# Table of Contents
* [1. Introduction](#1.-Introduction)
	* [1.1 What is it?](#1.1-What-is-it?)
	* [1.2 Why recommender systems](#1.2-Why-recommender-systems)
	* [1.3 Big data driving the recommender systems](#1.3-Big-data-driving-the-recommender-systems)
	* [1.4 Types](#1.4-Types)
		* [1.4.1 Collaborative filtering recommender systems](#1.4.1-Collaborative-filtering-recommender-systems)
		* [1.4.2 Content-based recommender systems](#1.4.2-Content-based-recommender-systems)
		* [1.4.3 Hybrid recommender systems](#1.4.3-Hybrid-recommender-systems)
		* [1.4.4 Context-aware recommender systems](#1.4.4-Context-aware-recommender-systems)
* [2. Simple-Recommendation-Engine](#2.-Simple-Recommendation-Engine)
	* [2.1 Building blocks of the recommendation engine](#2.1-Building-blocks-of-the-recommendation-engine)
	* [2.2 Loading & formatting](#2.2-Loading-&-formatting)
* [3. Recommendation Engines](#3.-Recommendation-Engines)
* [4. Data-Mining & Recommendation Engines](#4.-Data-Mining-&-Recommendation-Engines)
* [5. Collaborative Filtering Recommendation Engines](#5.-Collaborative-Filtering-Recommendation-Engines)
* [6. Personalized Recommendation Engines](#6.-Personalized-Recommendation-Engines)
* [7. Real-Time Recommendation Engines](#7.-Real-Time-Recommendation-Engines)
* [8. Scalable Recommendation Engines](#8.-Scalable-Recommendation-Engines)


# 1. Introduction

## 1.1 What is it?

* Recommendation engines are powerful tools and techniques to analyze huge volumes of data to provide relevant suggestions based on data mining approaches, taking into consideration the available digital footprint of the user, such as:

    * User behaviors, 
    * User-demographic information, 
    * Transaction details, 
    * Interaction logs, and information about a product, such as:
    * Specifications, 
    * feedback from users, 
    * comparison with other products, and so on


* In a nutshell and technical terms, a recommendation engine problem is to develop a math model or objective function that can predict how much a user will like an item.  
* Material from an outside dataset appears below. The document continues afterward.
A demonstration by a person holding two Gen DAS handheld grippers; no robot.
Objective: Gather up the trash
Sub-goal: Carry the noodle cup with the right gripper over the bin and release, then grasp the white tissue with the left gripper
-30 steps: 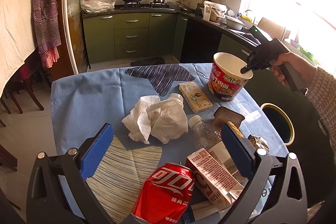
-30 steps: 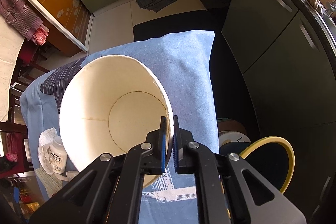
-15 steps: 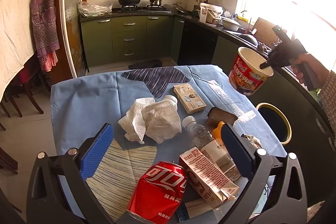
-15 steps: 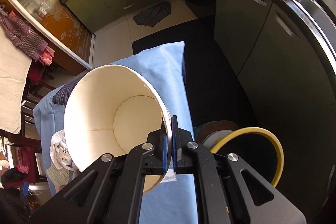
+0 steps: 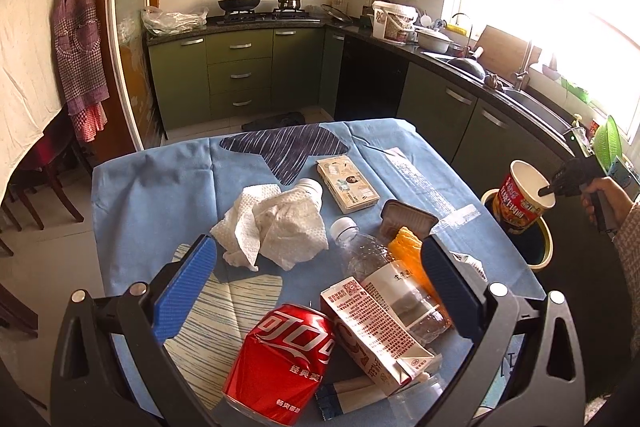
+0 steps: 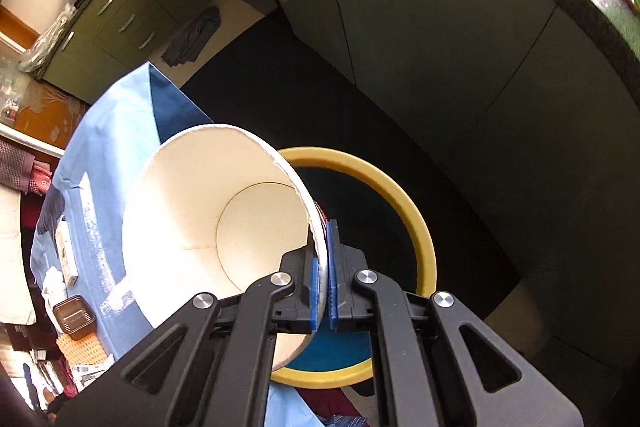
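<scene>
My right gripper (image 6: 323, 251) is shut on the rim of an empty red noodle cup (image 6: 208, 223), which hangs tilted over a yellow-rimmed bin (image 6: 416, 223). From the left wrist view, the noodle cup (image 5: 520, 203) and the right gripper (image 5: 546, 191) hang over the bin (image 5: 542, 261) to the right of the table. My left gripper (image 5: 316, 283) stands open above the near table edge. Between and below its fingers lie a crushed red cola can (image 5: 284, 355), a milk carton (image 5: 372, 331) and a clear plastic bottle (image 5: 368, 259).
On the blue tablecloth (image 5: 160, 187) lie crumpled paper towels (image 5: 276, 227) over a white bottle, a flat box (image 5: 347, 183), a brown tray (image 5: 408, 223) and an orange wrapper (image 5: 412, 251). Green cabinets (image 5: 240, 79) and a dark counter ring the room. A person's hand (image 5: 604, 203) holds the right gripper.
The right gripper carried the noodle cup off the table to the right and down, over the yellow-rimmed bin, rolling as it went. The left gripper stayed open and shifted only slightly.
</scene>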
    * _If U = {users}, I = {items} then F = Objective function and measures the usefulness of item I to user U, given by:_<br />
    * _**F:UXI -> R**_<br />
    * _Where R = {recommended items}_<br />
    * _For each user u, we want to choose the item i that maximizes the objective function:_<br />
![](imgs/1.png)


* Companies are employing different recommendation strategies and that depends what kind of data they are tracking. So here is how they are using them:

![](https://www.packtpub.com/graphics/9781785884856/graphics/image_01_003.jpg)
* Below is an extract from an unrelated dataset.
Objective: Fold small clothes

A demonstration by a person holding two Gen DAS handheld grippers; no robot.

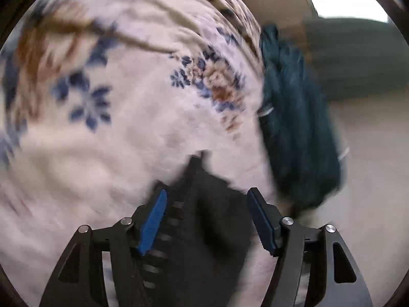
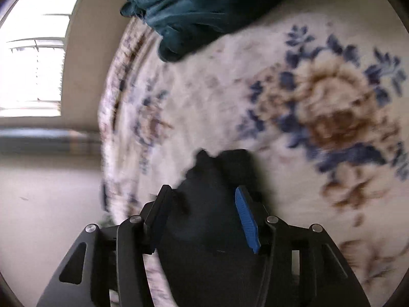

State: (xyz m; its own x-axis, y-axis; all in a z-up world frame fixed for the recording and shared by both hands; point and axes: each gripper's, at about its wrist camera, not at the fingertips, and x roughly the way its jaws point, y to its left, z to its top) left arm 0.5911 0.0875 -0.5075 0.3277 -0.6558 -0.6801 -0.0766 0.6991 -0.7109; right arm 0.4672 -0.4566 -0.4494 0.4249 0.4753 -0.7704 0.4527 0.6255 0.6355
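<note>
The left claw (image 1: 207, 220) stands spread, its blue pads apart with a dark garment (image 1: 204, 230) lying loose between them, pinched by neither pad so far as the blurred picture shows. The right claw (image 2: 202, 217) is likewise spread, and the same dark garment (image 2: 204, 230) lies between its pads, its ragged upper edge reaching out onto the surface ahead. Both views are smeared, so whether the cloth brushes a pad cannot be told. The garment rests on a cream blanket (image 1: 127, 128) printed with blue and brown flowers, which covers what looks like a bed. Further out lies a crumpled teal cloth (image 1: 294, 128), near the blanket's edge and apart from the dark piece; the right view shows it (image 2: 204, 12) at the far side. Beyond the edge are pale floor and a bright window (image 2: 33, 64). The risk, as I judge it, is that the freed cloth slumps or unfolds unevenly once the pads are clear, or that a pad snags a fold and drags it askew. The plush blanket could also be caught along with the garment on the next pinch.
</note>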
## 1.2 Why recommender systems

Given the complexity and challenges in building recommendation engines, a considerable amount of thought, skill, investment, and technology goes into building recommender systems. Are they worth such an investment? Let us look at some facts:
* 2/3 of movies watched by Netflix customers are recommended movies
* 38% of click-through rates on Google News are recommended links
* 35% of sales at Amazon arise from recommended products
* ChoiceStream claims that 28% of people would like to buy more music, if they find what they like

## 1.3 Big data driving the recommender systems

Without a doubt, big data is the driving force behind recommender systems. A good recommendation engine should be reliable, scalable, highly available, and be able to provide personalized recommendations, in real time, to the large user base it contains.

So a typical recommendation system cannot do its job without sufficient data and big data supplies plenty of user data such as past purchases, browsing history, and feedback for the Recommendation systems to provide relevant and effective recommendations. In a nutshell, even the most advanced recommender systems cannot be effective without big data.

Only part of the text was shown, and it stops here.